DOWNTOWN | Streetcar named desire or waste?

8:51 PM, Feb 1, 2012   |    comments
  • Share
  • Email
  • Print
  • - A A A +
  • Artist conception of new Atlanta streetcar.
  • Artist conception of new Atlanta streetcar.
  • Groundbreaking for Atlanta streetcar project
    

ATLANTA - They haven't traveled Atlanta's streets since 1949, but streetcars will make a comeback in a couple of years, at least in a small part of downtown.

The question is whether the streetcars will create desire or waste.

U.S. Transportation Secretary Ray LaHood joined Mayor Kasim Reed and other dignitaries in a symbolic groundbreaking for the project in the city's Sweet Auburn district on Wednesday.

The 2.6 mile route will connect that historic Civil Rights area, including the MLK Center, with Centennial Olympic Park and its variety of museums and attractions.

The city won a $47-million federal grant for the project 15 months ago, but the it's now expected to cost nearly twice that much.

The City of Atlanta will have to make up the difference.

Supporters of the project say it will create nearly 1,000 temporary construction jobs and more than 5,000 permanent jobs later as new businesses crop up along the route.

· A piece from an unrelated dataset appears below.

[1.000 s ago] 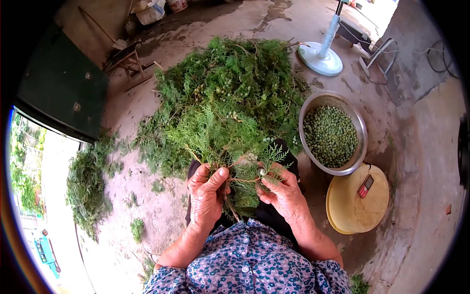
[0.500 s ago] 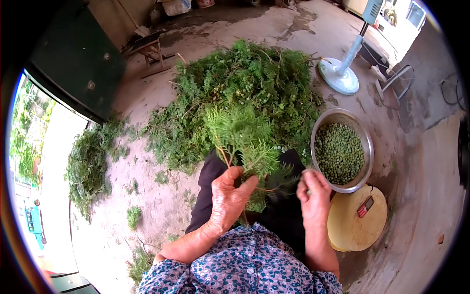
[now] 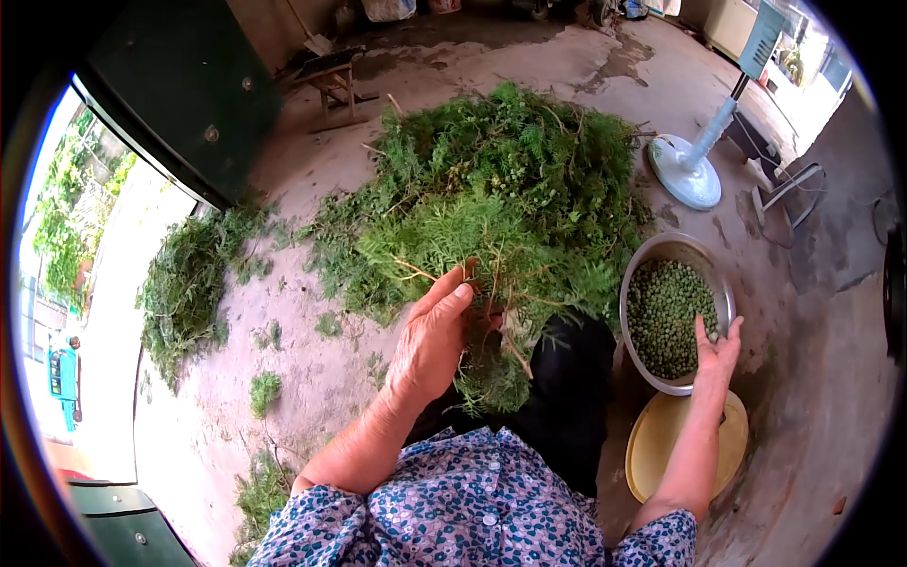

"Other cities that we're competing against have made streetcar and light rail investments and where they've made those kind of investments, hundreds of millions of dollars of addition investment have followed," said Mayor Reed.

But some critics, like the Fulton County Taxpayers Association, consider it a wasteful boondoggle.

"It just doesn't make a lot of fiscal sense to pour a lot of money into a streetcar that we don't even know is gonna be used," said Taxpayer Association Executive Director Barbara Payne.

"That's kind of the problem transportation-wise in Atlanta, all these interesting ideas with no kind of feasibility if they're even going to be used and how much it's going to cost taxpayers in the end," she added.

In fact, Atlanta's share of the project has already increased $20-million since getting the Federal grant in the fall of 2010.

Construction of the streetcar line is expected to take 2 to 3 years and cause major disruption on streets along the route.